Implement more meaningful `Reshape` operation #883

ricardoV94 · 2024-07-04T13:54:39Z

ricardoV94
Jul 4, 2024
Maintainer

Description

Analyzing graphs with reshape operations is rather complex because Reshape represents not "the meaning", but rather "the final look" of the operation.

Except for esoteric cases where Reshape shapes may come from a complex computation / shapes of other variables, it is usually a case of multiplying some dimensions (merging) and diving others (splitting), plus squeezing/expand_dims.

The last two are well encoded by DimShuffle, but there's nothing nice for the first two.

What if we had:

x = tensor(shape=(4, 3, 2))
pt.join_dims(x, axes=(1, 2))  # Equivalent to x.reshape((4, 6))

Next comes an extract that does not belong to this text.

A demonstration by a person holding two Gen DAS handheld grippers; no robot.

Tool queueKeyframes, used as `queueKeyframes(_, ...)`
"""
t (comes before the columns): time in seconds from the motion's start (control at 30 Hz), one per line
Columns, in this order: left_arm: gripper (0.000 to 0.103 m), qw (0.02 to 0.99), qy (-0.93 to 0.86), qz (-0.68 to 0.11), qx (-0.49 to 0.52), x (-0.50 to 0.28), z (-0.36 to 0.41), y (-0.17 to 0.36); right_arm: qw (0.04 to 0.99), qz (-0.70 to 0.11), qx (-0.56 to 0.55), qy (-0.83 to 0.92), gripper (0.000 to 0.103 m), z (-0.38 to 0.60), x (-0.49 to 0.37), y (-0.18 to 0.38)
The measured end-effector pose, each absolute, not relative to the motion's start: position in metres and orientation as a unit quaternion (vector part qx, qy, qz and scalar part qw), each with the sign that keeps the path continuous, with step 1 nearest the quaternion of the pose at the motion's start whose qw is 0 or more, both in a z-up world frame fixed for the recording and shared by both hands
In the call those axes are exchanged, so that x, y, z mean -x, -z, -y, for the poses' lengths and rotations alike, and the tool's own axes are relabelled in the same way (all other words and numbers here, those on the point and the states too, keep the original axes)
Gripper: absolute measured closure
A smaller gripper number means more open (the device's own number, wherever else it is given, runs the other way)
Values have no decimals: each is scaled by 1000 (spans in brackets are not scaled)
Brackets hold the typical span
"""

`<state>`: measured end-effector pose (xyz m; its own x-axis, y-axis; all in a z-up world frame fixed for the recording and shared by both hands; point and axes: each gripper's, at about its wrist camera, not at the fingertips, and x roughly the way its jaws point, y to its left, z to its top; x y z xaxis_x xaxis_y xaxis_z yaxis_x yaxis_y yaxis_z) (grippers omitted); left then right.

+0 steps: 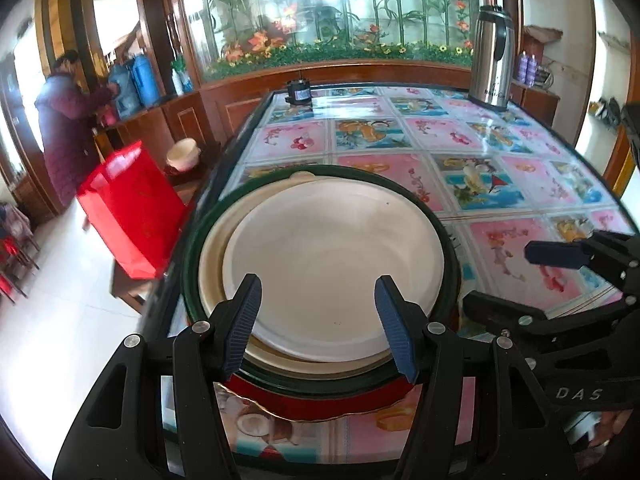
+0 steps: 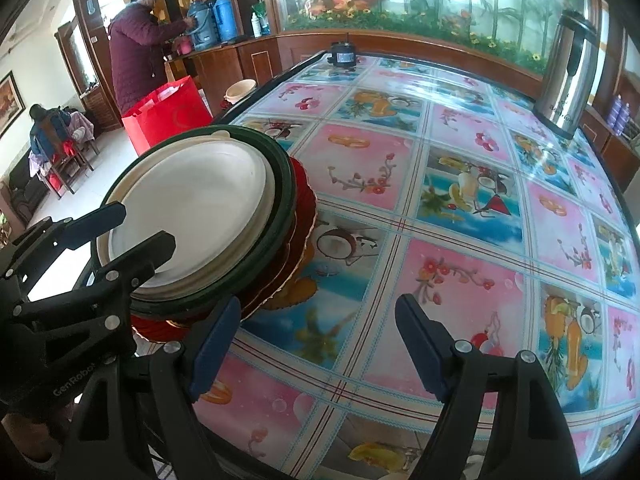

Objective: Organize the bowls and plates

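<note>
Your left gripper (image 1: pixel 318 320) angles down over the stack of plates (image 1: pixel 320 264) at the table's (image 1: pixel 440 128) near left edge, jaws parted, gripping nothing. Your right gripper (image 2: pixel 318 344) tilts down just right of the stack, jaws wide and empty.

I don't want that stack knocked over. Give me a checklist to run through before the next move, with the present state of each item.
1. White plate seated on top of the stack: ok.
2. Stack centred: not ok; the red plates jut out from under the green-rimmed dish.
3. Left tool open, its pads clear of the plate: ok.
4. Right tool open over bare tablecloth, holding nothing: ok.
5. Stack's margin from the table edge: cannot tell.
6. Metal flask far from the stack: ok.
</note>
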<state>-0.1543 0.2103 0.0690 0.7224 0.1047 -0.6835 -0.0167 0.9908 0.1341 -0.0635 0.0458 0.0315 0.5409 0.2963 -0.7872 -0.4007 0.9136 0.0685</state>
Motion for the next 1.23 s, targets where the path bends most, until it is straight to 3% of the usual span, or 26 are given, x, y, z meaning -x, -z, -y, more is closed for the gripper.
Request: queueKeyframes(1.23,43,924,-2,-382,-26,154,-217,-73,876,-431,57,-208,23,-47,63,-35)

It almost begs for an extension of DimShuffle, which was brought up before: Theano/Theano#4640

Splitting dims is trickier, because there are many choices, we can split in different orders and sizes

x = tensor(shape=(4, 12,))
pt.split_dims(x, axis=1, sizes=(2, 2, 3))  # equivalent to x.reshape((-1, 2, 2, 3))
pt.split_dims(x, axis=1, sizes=(2, 3, 2))  # equivalent to x.reshape((-1, 2, 3, 2))
pt.split_dims(x, axis=0, size=(2, 2)) # equivalent to x.reshape(2, 2, -1)

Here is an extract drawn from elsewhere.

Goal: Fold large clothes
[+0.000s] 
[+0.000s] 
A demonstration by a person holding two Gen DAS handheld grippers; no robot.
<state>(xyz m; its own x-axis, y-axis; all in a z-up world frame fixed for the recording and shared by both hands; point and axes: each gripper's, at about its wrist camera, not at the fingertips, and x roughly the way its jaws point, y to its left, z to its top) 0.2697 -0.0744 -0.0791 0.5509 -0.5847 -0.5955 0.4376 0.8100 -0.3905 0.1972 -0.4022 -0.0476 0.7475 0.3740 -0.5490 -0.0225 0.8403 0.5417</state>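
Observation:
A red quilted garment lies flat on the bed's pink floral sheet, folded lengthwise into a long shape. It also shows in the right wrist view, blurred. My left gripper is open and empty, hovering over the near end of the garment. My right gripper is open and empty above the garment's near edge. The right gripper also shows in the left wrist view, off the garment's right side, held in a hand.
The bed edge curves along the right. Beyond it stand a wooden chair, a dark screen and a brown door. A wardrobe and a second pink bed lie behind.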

split_dims is still unfortunate because we don't have symbolic dims. We can say split_dims(..., sizes=(x.shape[0], x.shape[1])) though, which is still a bit more readable than Reshape (specially with the sneaky -1).

How would it be used

Users will probably not know about this specialized Op, but in our internal uses where we know this is the goal we can introduce it. This is most of the cases I've seen: tensordot, tile, repeat..., matmul rewrites

We can also try to pay the one time cost of canonicalizing arbitrary Reshapes into join_dims / split_dims. In the end we can specialize back to Reshape

Existing pain points

An example where Reshape is currently hard to work with is during vectorization. If we have a common graph like reshape(x, x.shape[0] * x.shape[1], -1) we cannot return the desired output reshape(new_x, x.shape[0], x.shape[1] * x.shape[2], -1) eagerly because there is a chain of complex operations we must vectorize before we get to the Reshape node (Shape -> Subtensor -> Mul -> MakeVector). So we need to put it in a costly Blockwise and try our best to remove it during rewrites. This came up in #722 when vectorizing tensordot to get a batched_tensordot.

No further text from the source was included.